Metzora- Spiritual Affliction


Zot tihyeh torat hamtzora byom taharato vhuva el hakohein.
This shall be the law of the leper in the day of his cleansing, and he will be brought to the kohain. (Vayikra 14:2)
The first words I saw when I opened the Chumash this week was the phrase “Purification of a Leper.” In our world, leprosy, properly called Hansen’s Disease, is easily curable with medication. This was not always the case. In the past, leprosy was viewed as a punishment from God. Causing numbness, especially in the extremities, leprosy leads to the loss of body parts through repeated injury and secondary infection. It leaves a visible marring of the body, which cannot be hidden from the general public. It therefore carries with it a social stigma well beyond the medical issue.
It is likely that metzora is not the leprosy we know today. Lepra in Greek, the translation encompasses a large number of diseases, which may have included true leprosy, but more likely, was closer to other skin ailments which produce scaling. Nevertheless, in the Torah, leprosy, metzora, was certainly seen as a contagious ritual problem. It was a physical manifestation of an internal blemish. Lepers are sent out of the camp for fear of contagion, both physical and spiritual, but it is also viewed as curable. This is where the attitude of the Torah is special. Rather than shutting lepers away to be forever separated from the community, they are cared for and treated by the kohanim. Sacrifices are offered; teshuvah is made. If the leper can be cured, s/he will be welcomed back into the community without disgrace or dishonour.

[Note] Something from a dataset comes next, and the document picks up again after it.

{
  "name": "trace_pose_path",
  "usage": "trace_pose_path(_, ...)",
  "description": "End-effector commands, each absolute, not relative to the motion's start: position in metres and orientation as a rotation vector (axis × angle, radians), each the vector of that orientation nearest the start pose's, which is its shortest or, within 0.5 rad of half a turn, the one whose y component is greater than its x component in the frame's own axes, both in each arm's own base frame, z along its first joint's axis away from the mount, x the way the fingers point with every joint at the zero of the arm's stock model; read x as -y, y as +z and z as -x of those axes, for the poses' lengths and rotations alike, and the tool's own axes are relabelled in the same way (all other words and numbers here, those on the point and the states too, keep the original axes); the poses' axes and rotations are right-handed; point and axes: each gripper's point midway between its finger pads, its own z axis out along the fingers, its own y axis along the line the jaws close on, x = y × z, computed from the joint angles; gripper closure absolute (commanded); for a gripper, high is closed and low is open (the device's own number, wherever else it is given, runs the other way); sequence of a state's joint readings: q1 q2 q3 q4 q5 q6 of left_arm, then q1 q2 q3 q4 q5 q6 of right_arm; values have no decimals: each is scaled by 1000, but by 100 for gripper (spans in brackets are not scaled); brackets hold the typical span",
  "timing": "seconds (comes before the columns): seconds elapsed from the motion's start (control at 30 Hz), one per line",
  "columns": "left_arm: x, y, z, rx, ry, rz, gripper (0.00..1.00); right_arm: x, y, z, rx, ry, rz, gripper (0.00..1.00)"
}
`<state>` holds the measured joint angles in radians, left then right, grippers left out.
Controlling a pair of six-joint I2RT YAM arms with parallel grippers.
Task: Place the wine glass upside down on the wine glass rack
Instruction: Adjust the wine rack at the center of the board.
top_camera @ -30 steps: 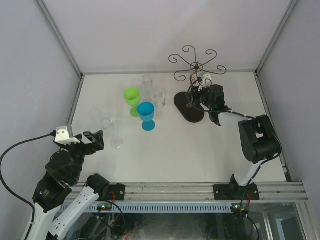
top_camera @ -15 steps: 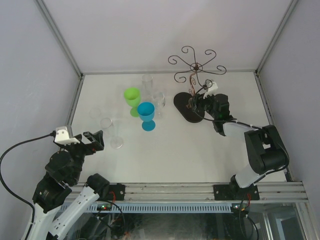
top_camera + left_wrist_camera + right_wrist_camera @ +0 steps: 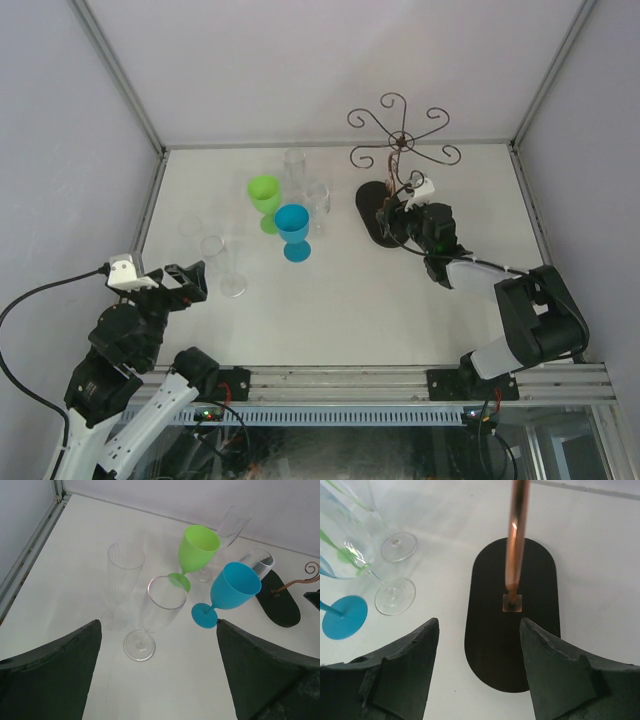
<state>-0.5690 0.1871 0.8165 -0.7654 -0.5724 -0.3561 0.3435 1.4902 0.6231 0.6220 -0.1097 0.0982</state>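
The wine glass rack, a thin brown wire stand with curled arms, stands on its black oval base at the back right. Its stem and base fill the right wrist view. My right gripper hovers open over the near end of that base, with nothing between its fingers. A clear wine glass stands upright just ahead of my open left gripper, apart from it.
A green goblet and a blue goblet stand mid-table. More clear glasses stand around them and at the left. Metal frame rails and grey walls bound the table.
My right gripper's jaws have widened off the rack's stem and the arm has drawn back toward the near side. The rack's top has shifted slightly right. The left arm has not moved.
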Motion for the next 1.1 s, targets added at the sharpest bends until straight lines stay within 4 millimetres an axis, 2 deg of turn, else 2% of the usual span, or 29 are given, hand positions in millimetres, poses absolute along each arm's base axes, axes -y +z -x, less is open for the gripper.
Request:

The most famous incident of leprosy in the Torah is Miriam, who is struck with it after speaking against Moshe (B’midber 12:1-15), although God inflicts Moshe briefly with it at the burning bush as a show of His power. The word metzora, is assumed by the Midrash to stand for motzei shem ra, a punishment for slander or libel. Leprosy goes beyond a skin affliction. The leprosy of the Torah can also afflict fabric and houses. Rambam views this as a progression. They are warning signs. The affliction appears in the slanderer’s clothing or home. If s/he repents, all can be washed clean. However, if s/he continues to sin, the affliction becomes permanent. The cloth burned or the house demolished. If s/he continues, the leprosy moves into the person him/herself.
While leprosy in the Torah is a specific ailment, which has little effect upon us today, our mental, emotional and spiritual states have a strong effect upon on physical bodies. Stress and distress can first show in our outward appearance, our grooming. They affect our abilities to maintain organization in our homes and offices that goes beyond the messy desk. Eventually, they affect our physical health. Each piece is a warning sign for individuals and the community around them. We can turn a blind eye, or, we an act as the kohanim. We can care for and work with those who need us to aid their, or our own recovery.